9. Aumenta a imunidade
solidão
Ser socialmente ativo pode ser benéfico para o seu sistema imunológico, vários estudos sugerem a ligação entre a recorrência de certas condições crônicas e a sensação de conexão com os outros. Os pacientes que sofriam do vírus do herpes, por exemplo, tinham maior probabilidade de sofrer um surto quando se sentiam sem apoio.
Curiosidade: outro estudo intrigante descobriu que o inverso também pode ser verdade: quanto melhor o seu sistema imunológico, mais socialmente ativo e conectado você está.
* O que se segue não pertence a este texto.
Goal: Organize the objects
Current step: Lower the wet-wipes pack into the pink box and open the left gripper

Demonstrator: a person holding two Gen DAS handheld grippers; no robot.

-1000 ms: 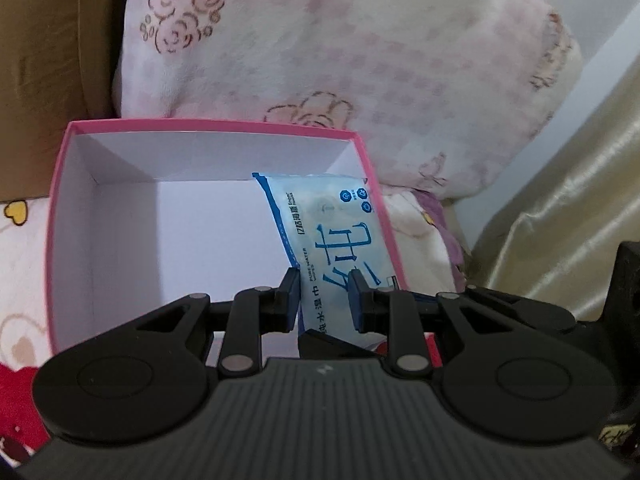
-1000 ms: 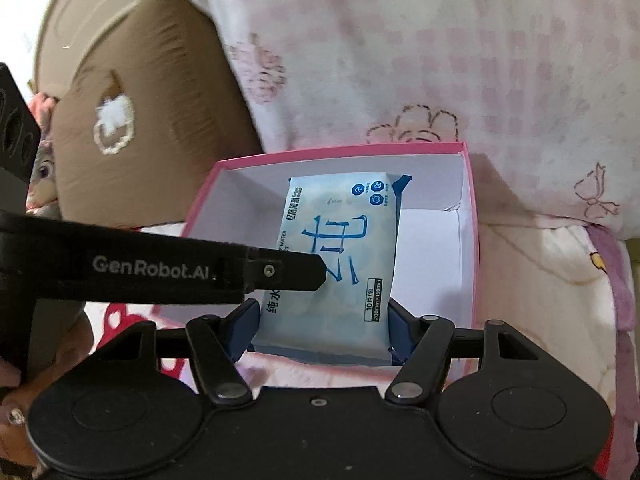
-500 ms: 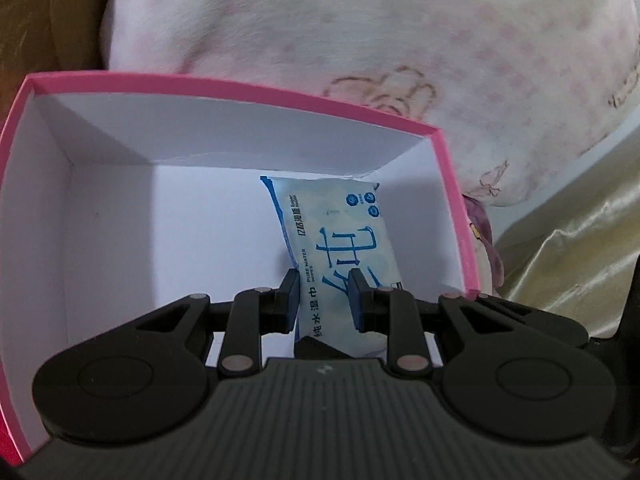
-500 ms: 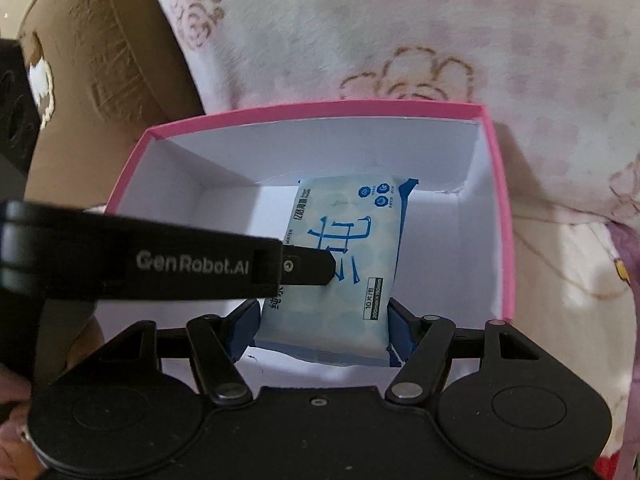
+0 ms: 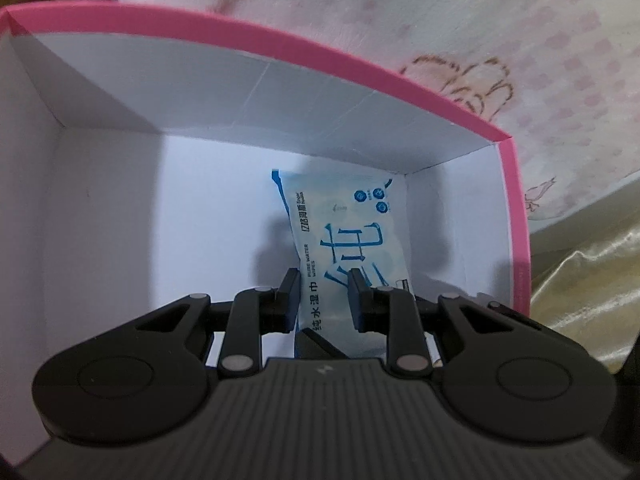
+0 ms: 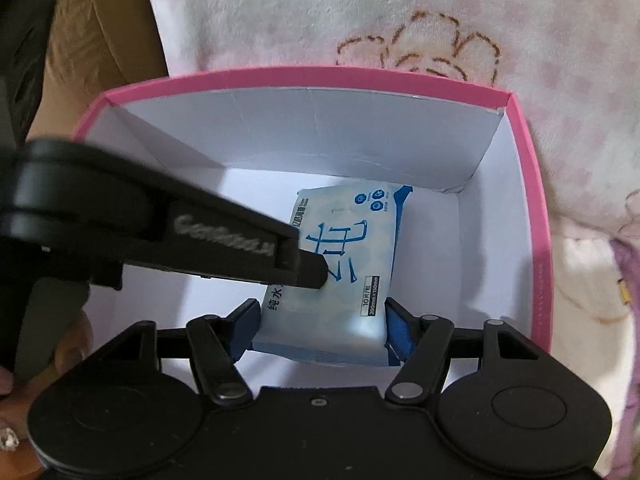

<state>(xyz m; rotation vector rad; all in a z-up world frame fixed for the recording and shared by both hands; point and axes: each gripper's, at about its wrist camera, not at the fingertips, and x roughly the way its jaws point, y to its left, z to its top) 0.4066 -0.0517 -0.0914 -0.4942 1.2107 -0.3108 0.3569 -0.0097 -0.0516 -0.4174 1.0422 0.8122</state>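
Observation:
A pale blue pack of wet wipes (image 5: 344,236) with blue Chinese lettering is inside a pink box (image 5: 280,40) with white walls. It also shows in the right wrist view (image 6: 348,264), near the box's (image 6: 532,184) far right corner. My right gripper (image 6: 320,320) is shut on the pack's near end, one finger on each side. My left gripper (image 5: 322,300) is over the pack's near left part with its fingers close together; whether it pinches the wrapper is unclear. The left gripper's finger (image 6: 224,248) crosses the right wrist view from the left.
A pink and white flowered blanket (image 6: 400,20) lies behind and right of the box. Brown cardboard (image 6: 100,40) stands at the back left. Gold satin fabric (image 5: 592,264) lies to the right. The person's hand (image 6: 12,412) shows at lower left.
Both grippers have moved forward and down into the box with the pack. The box now fills more of both views, and the pack lies deep between its walls.

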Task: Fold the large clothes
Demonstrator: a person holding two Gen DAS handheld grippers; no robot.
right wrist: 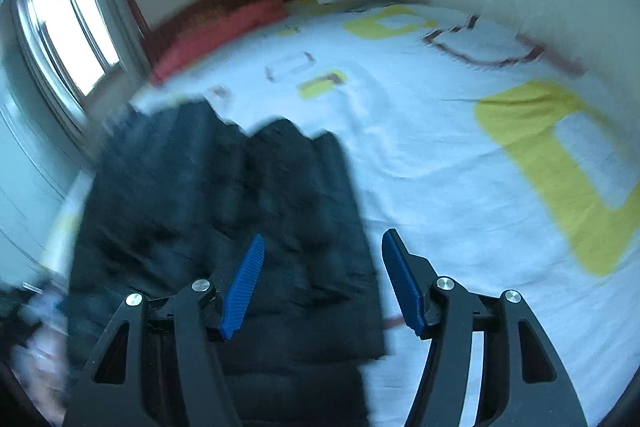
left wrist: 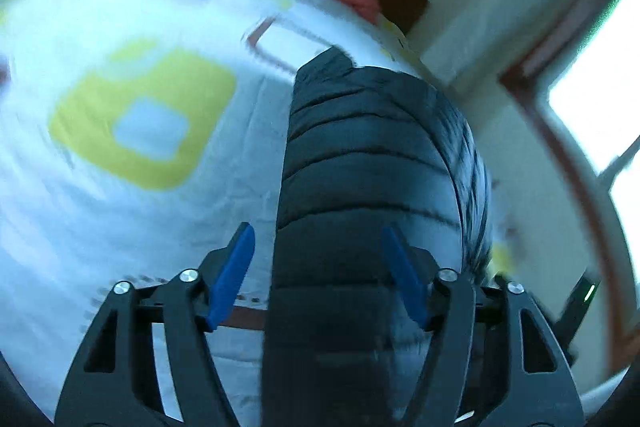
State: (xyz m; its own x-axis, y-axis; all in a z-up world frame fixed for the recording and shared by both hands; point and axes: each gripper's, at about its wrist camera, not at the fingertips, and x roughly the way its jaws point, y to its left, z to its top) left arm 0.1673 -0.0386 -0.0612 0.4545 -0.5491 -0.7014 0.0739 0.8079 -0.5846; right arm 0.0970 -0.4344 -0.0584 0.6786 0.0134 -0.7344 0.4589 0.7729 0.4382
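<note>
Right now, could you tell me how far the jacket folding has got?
Done: the black puffer jacket lies on the bedsheet, already narrowed into a long strip. In hand: nothing; the left claw and right claw are open above it. Left: folding it shorter.

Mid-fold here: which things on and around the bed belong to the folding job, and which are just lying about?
Part of the job:
- dark quilted jacket, lying on the bed
- left claw, open over the jacket
- right claw, open over the jacket's edge

Just lying about:
- white bedsheet with yellow squares
- red pillow by the headboard
- window
</note>
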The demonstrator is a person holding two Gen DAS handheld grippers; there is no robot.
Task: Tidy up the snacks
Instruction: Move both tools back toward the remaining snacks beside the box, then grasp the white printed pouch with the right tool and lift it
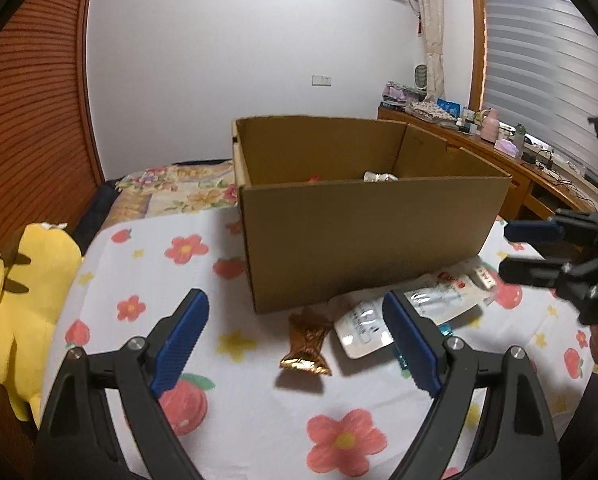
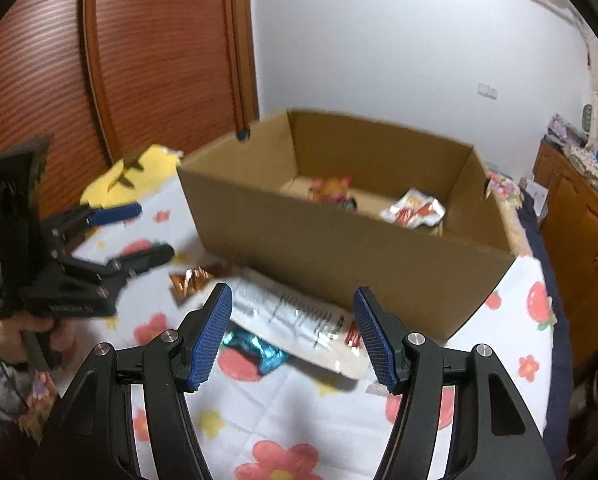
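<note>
An open cardboard box [image 1: 363, 240] stands on the flowered sheet; it also shows in the right wrist view [image 2: 339, 256], with a pink snack [image 2: 331, 190] and a white-orange packet [image 2: 415, 208] inside. In front of it lie a copper foil snack [image 1: 307, 340] [image 2: 191, 282], a white pouch [image 1: 411, 312] [image 2: 299, 320] and a teal wrapper [image 2: 255, 350]. My left gripper [image 1: 295, 344] is open, its jaws either side of the copper snack, above it. My right gripper [image 2: 293, 336] is open above the white pouch; it also shows in the left wrist view [image 1: 511, 250].
A yellow plush toy [image 1: 23, 300] lies at the bed's left edge. A wooden louvred door [image 2: 147, 52] stands behind it. A wooden counter [image 1: 539, 168] with small items runs along the right wall. A floral quilt [image 1: 179, 188] lies behind the box.
</note>
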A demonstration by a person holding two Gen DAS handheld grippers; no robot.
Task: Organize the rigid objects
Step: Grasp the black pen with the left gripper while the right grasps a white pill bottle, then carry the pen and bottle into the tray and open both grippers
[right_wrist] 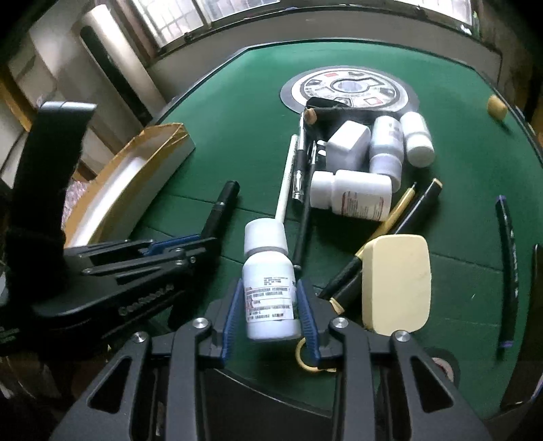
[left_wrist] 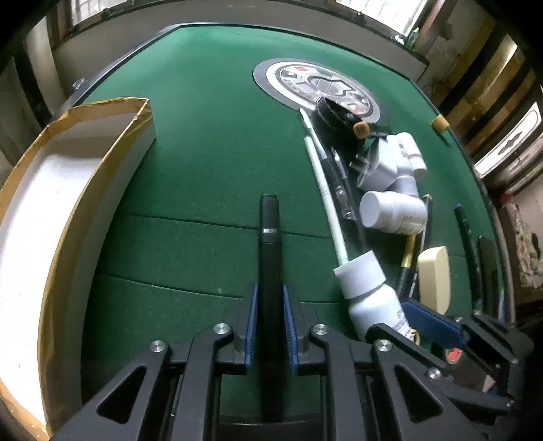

Mas não corra para o médico ainda se você não sentir vontade de passar tempo com seus colegas de trabalho ou vizinhos, já que é apenas uma teoria.
10. Melhor resultado para a depressão
solidão
Muitas vezes, para pessoas que sofrem de doenças mentais, é muito difícil encontrar e manter vínculos sociais. Simultaneamente, essas são as pessoas que mais precisam de apoio social.
Isso é especialmente verdadeiro na depressão, pois alguns sintomas da doença (como falta de motivação, interesse, energia e percepção negativa do entorno) levam inadvertidamente a uma vida de reclusão, que pode causar ainda mais dor e angústia. O apoio social é fundamental para as pessoas que sofrem desta doença, pois pode promover uma vida socialmente ativa e gratificante.
11. Reduz a pressão arterial
solidão
O último benefício da lista também é surpreendente. É apoiado pelaciência que a satisfação com o apoio social pode diminuir a pressão arterial. A pesquisa refere-se a qualquer aspecto da vida social, tanto no trabalho quanto em casa e, mais uma vez, a percepção da pessoa é mais importante que a "realidade".
E, embora o estudo tenha examinado apenas formas limítrofes e leves de hipertensão, também pode ser benéfico para todos e certamente não vai doer.